Diyelim ki çocuk okulda öğrendiklerini paylaşmak istiyor:
Şarkı örneğinden devam edersek; çocuk şarkısını güvende ve rahat hissettiği yerde, içinden geldiği anda söylediğinde paylaşım anlamlı ve değerlidir.

Bir velinin öğretmenin yıl boyu etkin çalıştığını görmesi için gösteriye değil, neye ihtiyacı var?

Gözlem ve iletişim. 

Bir veli yıl boyu evde çocuğu ile, okulda öğretmeni ile iletişim kurarak, eve verilen ödevleri takip ederek, çocuğunu gözlemleyerek gelişimi sağlıklı şekilde takip eder. Bir okulun, bir öğretmenin "biz bunları yapıyoruz demek için gösteri düzenlemesine ihtiyacı yoktur. O zaman okullar neden kendini bu şekilde ispat etmek zorunda hissediyorlar? Cevabı size bırakıyorum.

"Çocuklar gösteri yapmayı seviyor ve istiyorlar... "
öyleyse sorun yok(mu)?

Bir faaliyetin "çocuğun doğasına uygunluğu" ve "öğrenme ilkeleri" gibi objektif kriterlerle değerlendirilmesi gerektiğini düşünüyorum. Yapılan iş doğru olduktan sonra çocuğun katılma isteği elbetteki çok önemlidir. Ayrıca burada yürütülen mantık bebeğe şekeri kendi elimizle verdikten sonra "çok seviyor, istiyor o yüzden vermemin ne sakıncası olabilir?" demekle aynı mantık. Her çocuk şeker ister ama bu şekeri masum yapmaz.
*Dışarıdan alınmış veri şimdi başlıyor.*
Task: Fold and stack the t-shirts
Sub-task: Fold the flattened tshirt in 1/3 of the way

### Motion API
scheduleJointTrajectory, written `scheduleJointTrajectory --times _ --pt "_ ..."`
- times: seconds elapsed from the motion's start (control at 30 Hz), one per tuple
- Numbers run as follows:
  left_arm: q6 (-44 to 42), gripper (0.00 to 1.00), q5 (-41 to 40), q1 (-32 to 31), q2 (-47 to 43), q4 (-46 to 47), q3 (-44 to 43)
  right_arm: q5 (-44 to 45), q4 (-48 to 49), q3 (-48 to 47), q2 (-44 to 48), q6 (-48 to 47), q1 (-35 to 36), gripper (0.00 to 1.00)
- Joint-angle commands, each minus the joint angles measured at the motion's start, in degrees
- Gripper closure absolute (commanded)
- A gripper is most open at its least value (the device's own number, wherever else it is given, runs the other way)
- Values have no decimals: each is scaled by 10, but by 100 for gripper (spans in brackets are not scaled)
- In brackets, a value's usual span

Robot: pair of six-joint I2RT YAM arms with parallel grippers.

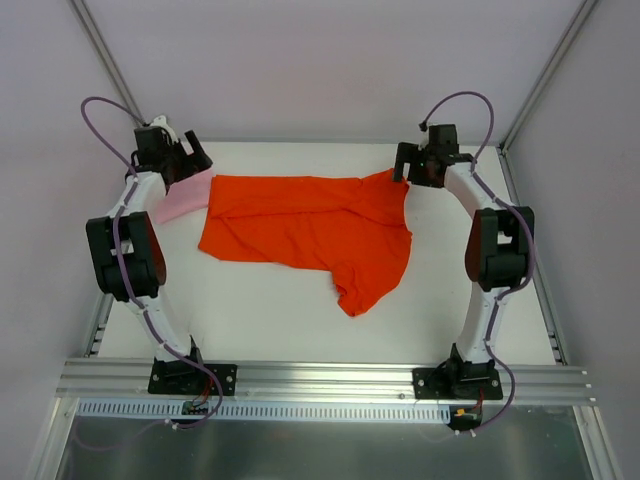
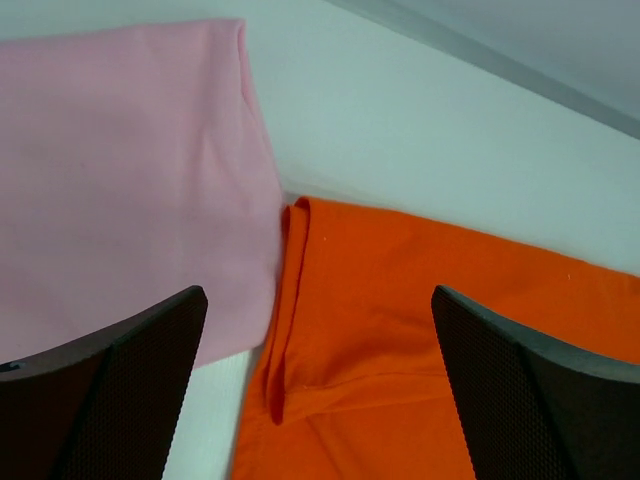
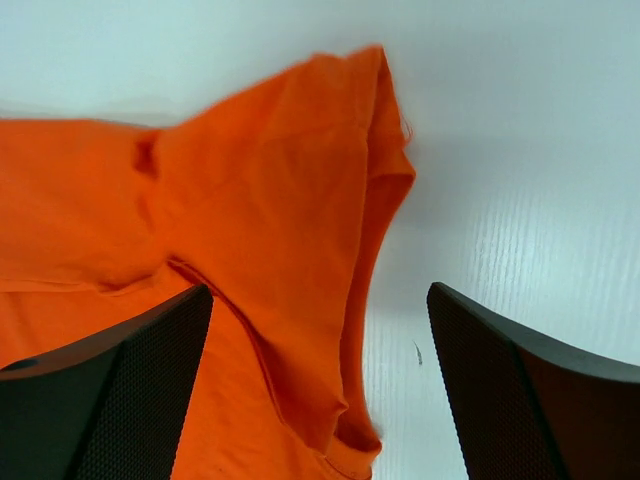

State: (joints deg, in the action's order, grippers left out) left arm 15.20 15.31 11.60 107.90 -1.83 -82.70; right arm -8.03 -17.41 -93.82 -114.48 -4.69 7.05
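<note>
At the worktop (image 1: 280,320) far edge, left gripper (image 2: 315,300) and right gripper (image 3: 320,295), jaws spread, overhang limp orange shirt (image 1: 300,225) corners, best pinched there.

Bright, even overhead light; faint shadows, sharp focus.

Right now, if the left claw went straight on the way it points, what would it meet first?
Most likely the edge of the bright orange-red cloth t-shirt, centred ahead of the open left claw. The light pink cloth shirt lies just beside it; depth is hard to judge.
</note>
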Motion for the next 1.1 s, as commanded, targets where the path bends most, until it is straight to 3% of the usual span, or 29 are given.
scheduleJointTrajectory --times 0.0,0.17,0.33,0.6,0.73,0.87,1.07 --pt "24 6 -85 -21 -7 -58 -5 22 -59 -34 -28 14 -1 9" --pt "34 14 -128 -46 -36 -92 14 3 -69 -26 -43 24 -1 18" --pt "26 17 -173 -86 -44 -114 31 -10 -71 -20 -61 34 0 33" --pt "60 16 -192 -98 -56 -149 52 -39 -73 16 -56 44 2 39" --pt "59 15 -216 -98 -83 -161 63 -23 -83 58 -35 44 7 38" --pt "58 12 -206 -99 -103 -174 75 4 -87 98 6 40 6 23" --pt "51 10 -193 -98 -147 -186 116 6 -108 117 78 45 6 16"
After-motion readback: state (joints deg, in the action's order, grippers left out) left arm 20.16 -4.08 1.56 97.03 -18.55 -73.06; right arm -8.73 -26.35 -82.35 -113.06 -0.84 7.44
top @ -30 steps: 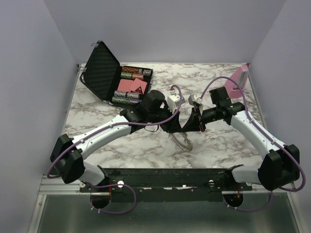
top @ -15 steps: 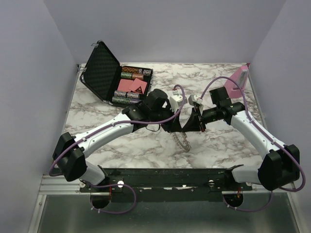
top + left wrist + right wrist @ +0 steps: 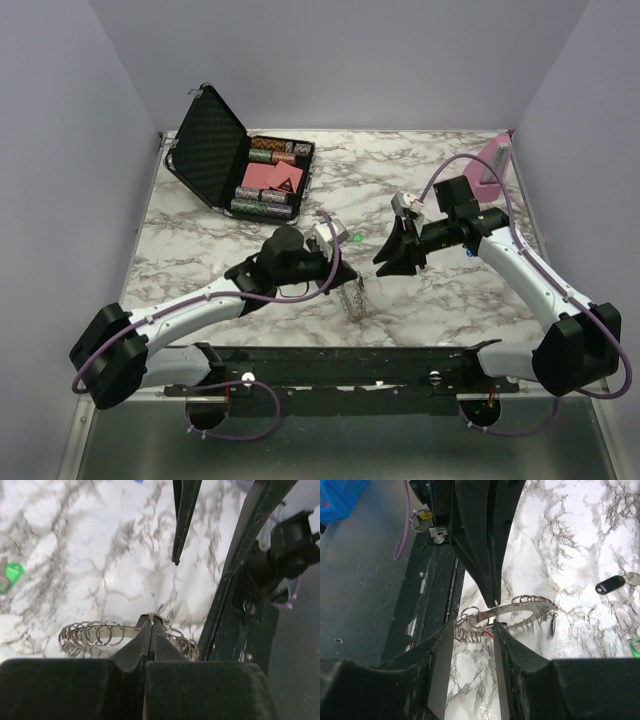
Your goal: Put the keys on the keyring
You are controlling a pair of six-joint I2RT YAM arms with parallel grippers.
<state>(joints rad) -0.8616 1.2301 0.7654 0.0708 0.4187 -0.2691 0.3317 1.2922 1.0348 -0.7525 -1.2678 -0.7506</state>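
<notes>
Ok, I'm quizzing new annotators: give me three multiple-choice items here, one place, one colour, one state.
1. The open black case sits at the table's: A far left; B far right; C near edge.
2. The key beside the keyring, left wrist view: A yellow; B green; C white.
3. The keyring is clamped by: A left gripper; B right gripper; C neither.
1 A, far left in the top view. 2 B, green plastic on marble. 3 A, its jaws pinch the ring; the right gripper stands open.

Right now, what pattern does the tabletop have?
White marble with grey veins; the table shows best in the left wrist view.
</notes>
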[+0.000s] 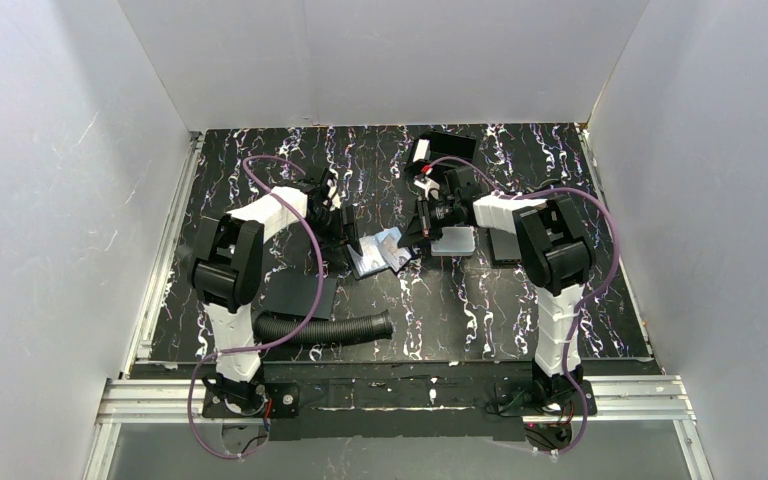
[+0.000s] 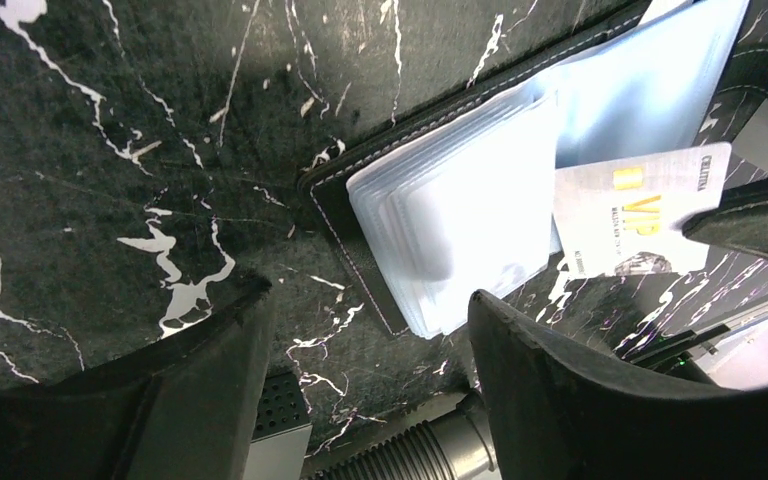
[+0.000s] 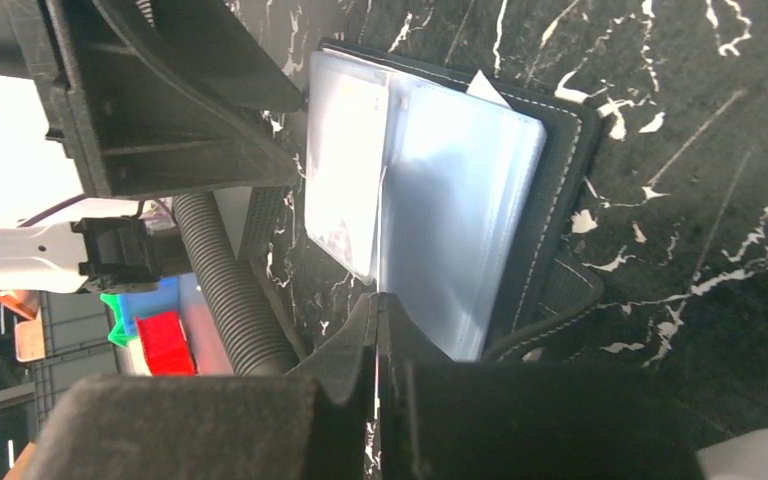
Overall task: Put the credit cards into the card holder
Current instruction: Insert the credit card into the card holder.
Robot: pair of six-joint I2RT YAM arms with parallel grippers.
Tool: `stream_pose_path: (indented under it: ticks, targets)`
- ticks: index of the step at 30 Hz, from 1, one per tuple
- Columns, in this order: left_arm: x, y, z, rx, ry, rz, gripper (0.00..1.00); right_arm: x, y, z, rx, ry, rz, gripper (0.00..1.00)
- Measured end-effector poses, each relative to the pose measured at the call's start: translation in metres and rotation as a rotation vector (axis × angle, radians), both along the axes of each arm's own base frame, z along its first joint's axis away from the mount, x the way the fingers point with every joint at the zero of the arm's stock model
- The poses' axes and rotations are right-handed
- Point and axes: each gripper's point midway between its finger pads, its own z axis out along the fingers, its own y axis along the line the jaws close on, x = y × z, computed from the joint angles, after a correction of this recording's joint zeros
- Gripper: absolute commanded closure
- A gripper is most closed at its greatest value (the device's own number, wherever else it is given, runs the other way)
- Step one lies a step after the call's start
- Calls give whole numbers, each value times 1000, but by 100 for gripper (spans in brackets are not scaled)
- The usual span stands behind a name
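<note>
Lying open on the marbled counter (image 2: 110, 150) between the arms, the card holder (image 2: 340, 215) shows its fan of clear sleeves (image 2: 460, 230), none of which looks to have a card seated in it. The right tool (image 3: 376, 310) is clamped shut on a white VIP card (image 2: 640, 215), held against the sleeves but not yet in a pocket, while the left tool (image 2: 370, 300) hangs open and empty over the holder's edge. By my reckoning the job is barely begun.
</note>
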Motion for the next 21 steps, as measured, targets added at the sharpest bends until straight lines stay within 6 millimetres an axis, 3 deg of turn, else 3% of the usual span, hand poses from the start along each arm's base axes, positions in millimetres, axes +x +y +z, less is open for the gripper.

Çocukların kendine güvenlerini sahneye çıkarak kazanacaklarına dair inanç 
ne kadar doğru? 

Bu inanç öyle güçlü ki yaşadığınız şehir, eğitim düzeyiniz, yetişme koşullarınız vs. fark etmiyor. Gösteriye çıkmanın kendine güvenle ilişkili olduğu düşüncesi ne kadar gerçekçi Erikson'un Psikososyal Gelişim Kuramı açısından değerlendirelim. 

Kendine güven;

Bebeklik çağında; çocuğa bakan kişi ve çocuk arasında kurulan yakın ilişkiyle temel güven duygusu oluşmaya başlar,

Çocukluk (okul öncesi) çağında; özellikle özbakım becerilerini kazanma,

Okul çağında; hem yapabilme/becerebilme duygusu hem de sosyal ortamın varlığı önemli olur. Bu yaşta güven, çocuğun yaşıtlarıyla arasında doğal gelişen rekabet ortamından beslenir. Okul başarısı da kendine güvenin oluşmasında çok önemli olur. Bu dönem sonunda artık temel güven duygusu kazanılmıştır.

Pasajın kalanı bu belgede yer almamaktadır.